The spirit is stuck and desires to bring back the body;
[420] I move not a willing step.
[Tantalus]
The father is stunned at the slow pace (what is in this place?)
and turns his face and holds himself in uncertainty.
[Thyestes]
Why, spirit, do you weigh down, or why continually do you
turn the plan so easily. In uncertain matters,
[425] the kingdom, and the brothers, do you now believe and fear
evil victories, now do you flee tamed and well-spent
misfortunes? Now it is pleasing to be wretched.
Turn back your course, while it is allowed, and snatch yourself away.
[Tantalus]
Father, what cause forces you to turn back step
from the fatherland having been seen? Why do you
[430] carry the wallet from so great things? The brother comes back
with the anger having been set aside and returns part of the kingdom
and
gathers the joints of the torn house and restores yourself to you.
[Thyestes]
You drive out the cuase of fear which I myself do not know;
[435] I see nothing which must be feared, but I fear nonetheless.

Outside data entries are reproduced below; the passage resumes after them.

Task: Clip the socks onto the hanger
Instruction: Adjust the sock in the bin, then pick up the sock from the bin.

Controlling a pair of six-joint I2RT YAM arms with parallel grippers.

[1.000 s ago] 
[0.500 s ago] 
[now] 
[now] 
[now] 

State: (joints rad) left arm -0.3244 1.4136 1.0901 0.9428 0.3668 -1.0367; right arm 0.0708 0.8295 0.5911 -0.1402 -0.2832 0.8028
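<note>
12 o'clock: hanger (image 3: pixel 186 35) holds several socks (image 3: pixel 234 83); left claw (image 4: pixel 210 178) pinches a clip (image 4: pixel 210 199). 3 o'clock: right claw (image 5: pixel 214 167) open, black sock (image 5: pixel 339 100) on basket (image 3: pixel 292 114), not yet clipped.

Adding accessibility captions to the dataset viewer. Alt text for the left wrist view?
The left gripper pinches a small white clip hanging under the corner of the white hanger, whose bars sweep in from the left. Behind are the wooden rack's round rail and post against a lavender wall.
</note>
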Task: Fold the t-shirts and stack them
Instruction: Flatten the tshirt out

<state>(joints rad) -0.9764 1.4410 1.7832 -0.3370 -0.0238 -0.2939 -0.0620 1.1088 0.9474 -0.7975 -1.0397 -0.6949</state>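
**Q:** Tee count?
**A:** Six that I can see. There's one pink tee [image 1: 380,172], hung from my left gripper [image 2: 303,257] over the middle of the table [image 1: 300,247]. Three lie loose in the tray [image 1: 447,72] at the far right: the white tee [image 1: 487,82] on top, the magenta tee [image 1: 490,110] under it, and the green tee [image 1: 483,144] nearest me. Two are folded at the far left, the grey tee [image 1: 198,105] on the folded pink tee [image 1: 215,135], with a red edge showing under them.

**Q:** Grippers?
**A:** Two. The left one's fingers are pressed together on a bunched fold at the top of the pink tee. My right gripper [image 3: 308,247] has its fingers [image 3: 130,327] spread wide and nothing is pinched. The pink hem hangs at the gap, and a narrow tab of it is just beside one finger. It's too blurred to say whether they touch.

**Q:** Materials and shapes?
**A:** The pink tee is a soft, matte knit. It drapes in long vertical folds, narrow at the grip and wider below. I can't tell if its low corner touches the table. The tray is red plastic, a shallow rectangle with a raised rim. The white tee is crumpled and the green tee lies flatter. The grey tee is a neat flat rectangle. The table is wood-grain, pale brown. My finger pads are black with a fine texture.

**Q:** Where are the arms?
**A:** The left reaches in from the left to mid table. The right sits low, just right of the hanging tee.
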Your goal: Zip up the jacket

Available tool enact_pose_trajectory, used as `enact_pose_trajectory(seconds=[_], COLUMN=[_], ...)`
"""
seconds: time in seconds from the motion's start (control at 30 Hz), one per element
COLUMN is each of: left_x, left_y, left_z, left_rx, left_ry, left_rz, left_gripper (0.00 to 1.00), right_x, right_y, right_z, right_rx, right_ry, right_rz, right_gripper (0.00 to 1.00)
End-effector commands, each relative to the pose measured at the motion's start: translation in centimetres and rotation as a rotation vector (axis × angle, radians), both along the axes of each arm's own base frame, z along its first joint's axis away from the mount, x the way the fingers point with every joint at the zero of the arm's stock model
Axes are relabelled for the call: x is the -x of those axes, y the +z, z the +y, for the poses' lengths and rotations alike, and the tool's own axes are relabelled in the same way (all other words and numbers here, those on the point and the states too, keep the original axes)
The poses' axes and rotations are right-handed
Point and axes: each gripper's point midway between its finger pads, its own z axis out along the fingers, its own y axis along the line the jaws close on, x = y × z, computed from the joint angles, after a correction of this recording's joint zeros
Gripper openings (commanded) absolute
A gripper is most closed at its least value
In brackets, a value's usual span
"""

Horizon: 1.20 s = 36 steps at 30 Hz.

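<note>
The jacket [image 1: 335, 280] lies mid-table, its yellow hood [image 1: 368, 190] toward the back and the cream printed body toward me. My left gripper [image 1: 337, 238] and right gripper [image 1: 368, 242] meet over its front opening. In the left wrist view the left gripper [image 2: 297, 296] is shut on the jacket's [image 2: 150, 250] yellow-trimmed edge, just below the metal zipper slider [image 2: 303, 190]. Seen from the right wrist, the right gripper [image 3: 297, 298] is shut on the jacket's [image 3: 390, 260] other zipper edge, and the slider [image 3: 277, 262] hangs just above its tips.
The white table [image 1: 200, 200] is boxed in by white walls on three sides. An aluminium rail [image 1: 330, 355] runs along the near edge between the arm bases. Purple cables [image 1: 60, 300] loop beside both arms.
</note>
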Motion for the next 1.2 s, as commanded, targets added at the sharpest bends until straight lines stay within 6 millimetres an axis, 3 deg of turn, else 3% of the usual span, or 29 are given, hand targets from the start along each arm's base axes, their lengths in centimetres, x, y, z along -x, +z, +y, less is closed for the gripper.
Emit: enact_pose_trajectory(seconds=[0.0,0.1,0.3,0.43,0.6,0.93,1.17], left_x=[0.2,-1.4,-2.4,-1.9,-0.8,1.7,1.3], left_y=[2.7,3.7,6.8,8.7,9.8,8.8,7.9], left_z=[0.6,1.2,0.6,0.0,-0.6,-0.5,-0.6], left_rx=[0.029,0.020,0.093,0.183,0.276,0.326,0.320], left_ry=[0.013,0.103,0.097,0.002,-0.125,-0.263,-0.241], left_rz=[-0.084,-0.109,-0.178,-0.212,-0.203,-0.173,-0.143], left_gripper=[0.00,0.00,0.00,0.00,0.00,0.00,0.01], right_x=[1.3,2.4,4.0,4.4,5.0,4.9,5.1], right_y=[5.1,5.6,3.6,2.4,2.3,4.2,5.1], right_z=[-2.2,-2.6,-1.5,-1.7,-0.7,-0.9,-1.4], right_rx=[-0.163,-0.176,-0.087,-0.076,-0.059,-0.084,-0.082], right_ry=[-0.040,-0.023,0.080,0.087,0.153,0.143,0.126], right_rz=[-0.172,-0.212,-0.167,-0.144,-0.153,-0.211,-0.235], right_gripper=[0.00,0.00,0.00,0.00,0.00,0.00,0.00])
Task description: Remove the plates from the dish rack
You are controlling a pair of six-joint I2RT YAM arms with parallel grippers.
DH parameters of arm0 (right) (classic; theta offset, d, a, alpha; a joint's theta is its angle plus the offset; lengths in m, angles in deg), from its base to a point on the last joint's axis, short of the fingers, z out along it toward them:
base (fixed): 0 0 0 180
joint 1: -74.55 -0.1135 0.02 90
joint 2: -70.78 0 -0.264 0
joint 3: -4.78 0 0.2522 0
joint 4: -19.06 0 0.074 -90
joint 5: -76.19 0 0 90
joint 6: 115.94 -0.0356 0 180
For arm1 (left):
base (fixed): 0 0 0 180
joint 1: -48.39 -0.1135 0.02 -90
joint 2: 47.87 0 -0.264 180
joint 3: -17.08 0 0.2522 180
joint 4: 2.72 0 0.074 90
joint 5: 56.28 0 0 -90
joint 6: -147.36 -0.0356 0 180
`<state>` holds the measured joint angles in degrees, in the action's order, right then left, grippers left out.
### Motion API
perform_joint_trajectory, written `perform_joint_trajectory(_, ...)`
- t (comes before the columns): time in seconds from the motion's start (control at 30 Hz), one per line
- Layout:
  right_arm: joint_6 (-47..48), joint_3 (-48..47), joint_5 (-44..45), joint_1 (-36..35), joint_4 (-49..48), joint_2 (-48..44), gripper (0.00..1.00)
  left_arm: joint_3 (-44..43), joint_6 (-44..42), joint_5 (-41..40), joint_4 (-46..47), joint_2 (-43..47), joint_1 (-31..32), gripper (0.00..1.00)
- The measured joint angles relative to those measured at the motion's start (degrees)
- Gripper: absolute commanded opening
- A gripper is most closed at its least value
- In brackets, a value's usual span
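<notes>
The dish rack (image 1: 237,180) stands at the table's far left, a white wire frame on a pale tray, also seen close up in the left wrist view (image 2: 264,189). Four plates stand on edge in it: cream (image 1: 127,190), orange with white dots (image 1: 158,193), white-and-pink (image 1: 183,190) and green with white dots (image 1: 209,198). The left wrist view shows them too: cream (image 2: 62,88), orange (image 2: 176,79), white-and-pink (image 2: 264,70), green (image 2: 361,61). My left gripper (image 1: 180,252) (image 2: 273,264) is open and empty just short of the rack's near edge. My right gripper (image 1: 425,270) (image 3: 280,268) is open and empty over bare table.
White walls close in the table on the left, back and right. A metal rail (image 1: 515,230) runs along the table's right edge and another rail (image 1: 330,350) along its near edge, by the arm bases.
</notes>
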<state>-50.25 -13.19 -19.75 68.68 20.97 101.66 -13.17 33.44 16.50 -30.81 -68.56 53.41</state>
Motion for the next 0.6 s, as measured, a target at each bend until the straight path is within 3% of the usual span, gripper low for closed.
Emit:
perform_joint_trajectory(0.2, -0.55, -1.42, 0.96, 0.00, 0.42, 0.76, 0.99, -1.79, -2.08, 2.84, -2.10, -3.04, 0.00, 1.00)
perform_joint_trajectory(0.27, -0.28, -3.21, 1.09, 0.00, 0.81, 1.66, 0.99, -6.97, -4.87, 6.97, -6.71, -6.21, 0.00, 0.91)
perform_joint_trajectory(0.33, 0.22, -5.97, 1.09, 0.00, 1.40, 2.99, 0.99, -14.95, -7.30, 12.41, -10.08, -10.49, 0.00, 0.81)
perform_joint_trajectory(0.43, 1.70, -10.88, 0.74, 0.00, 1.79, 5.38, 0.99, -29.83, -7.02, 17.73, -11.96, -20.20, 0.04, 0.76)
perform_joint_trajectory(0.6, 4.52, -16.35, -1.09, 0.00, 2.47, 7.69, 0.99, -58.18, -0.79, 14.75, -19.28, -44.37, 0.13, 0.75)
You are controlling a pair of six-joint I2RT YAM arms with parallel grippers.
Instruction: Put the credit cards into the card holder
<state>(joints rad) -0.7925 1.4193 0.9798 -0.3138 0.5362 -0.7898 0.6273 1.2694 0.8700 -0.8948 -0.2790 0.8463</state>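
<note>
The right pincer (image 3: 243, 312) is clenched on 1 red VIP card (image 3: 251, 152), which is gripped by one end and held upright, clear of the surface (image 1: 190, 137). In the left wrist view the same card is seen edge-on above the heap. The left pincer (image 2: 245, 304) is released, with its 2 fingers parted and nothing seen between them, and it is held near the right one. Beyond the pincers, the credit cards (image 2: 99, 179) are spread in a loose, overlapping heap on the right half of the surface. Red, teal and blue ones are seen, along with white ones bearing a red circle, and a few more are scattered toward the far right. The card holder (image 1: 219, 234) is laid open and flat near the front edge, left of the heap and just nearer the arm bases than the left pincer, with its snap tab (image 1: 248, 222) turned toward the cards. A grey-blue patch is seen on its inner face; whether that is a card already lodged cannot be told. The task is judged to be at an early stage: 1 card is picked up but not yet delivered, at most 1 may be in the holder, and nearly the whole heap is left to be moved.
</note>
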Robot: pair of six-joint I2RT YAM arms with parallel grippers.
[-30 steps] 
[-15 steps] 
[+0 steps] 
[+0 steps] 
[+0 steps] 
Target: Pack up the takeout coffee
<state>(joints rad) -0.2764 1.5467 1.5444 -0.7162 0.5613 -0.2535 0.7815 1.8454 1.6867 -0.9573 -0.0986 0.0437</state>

It pleases to go, but my limbs give way with unwilling knees
and I, having been withdrawn, am carried away to another place
than the one I am struggling to go. Thus the resisting heat brings
back with wind and oarsman the raft spurred by oarsman and wind.
[Tantalus]
[440] Conquer whatever stands in the way and impedes the mind
and see the so many prizes that await your return.
Father, you are able to rule.
[Thyestes]
Yes, since I can die.
[Tantalus]
The top power is
[Thyestes]
Nothing, if you wish nothing.
[Tantalus]
You will leave it for your sons.
[Thyestes]
The kingdom does not hold two.
[Tantalus]
[445] Who chooses to be miserable if he is able to be happy?